## DATA PROVIDED
☆ ☆ ☆ ☆

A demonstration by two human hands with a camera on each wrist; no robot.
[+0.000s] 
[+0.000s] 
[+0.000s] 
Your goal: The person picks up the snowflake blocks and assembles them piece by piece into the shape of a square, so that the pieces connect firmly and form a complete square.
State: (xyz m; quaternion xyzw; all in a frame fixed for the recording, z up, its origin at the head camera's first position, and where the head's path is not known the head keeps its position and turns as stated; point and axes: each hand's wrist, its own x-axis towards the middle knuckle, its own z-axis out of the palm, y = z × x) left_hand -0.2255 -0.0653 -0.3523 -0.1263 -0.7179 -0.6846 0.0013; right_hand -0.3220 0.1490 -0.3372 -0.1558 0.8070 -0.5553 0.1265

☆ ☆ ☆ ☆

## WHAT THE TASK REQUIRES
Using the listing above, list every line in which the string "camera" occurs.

## RESULT OF THIS TASK
A demonstration by two human hands with a camera on each wrist; no robot.
State: (xyz m; quaternion xyzw; all in a frame fixed for the recording, z up, its origin at the head camera's first position, and where the head's path is not known the head keeps its position and turns as stated; point and axes: each hand's wrist, its own x-axis towards the middle knuckle, its own z-axis out of the palm, y = z × x) left_hand -0.2255 -0.0653 -0.3523 -0.1263 -0.7179 -0.6846 0.0013; right_hand -0.3220 0.1490 -0.3372 -0.1558 0.8070 -0.5553 0.1265

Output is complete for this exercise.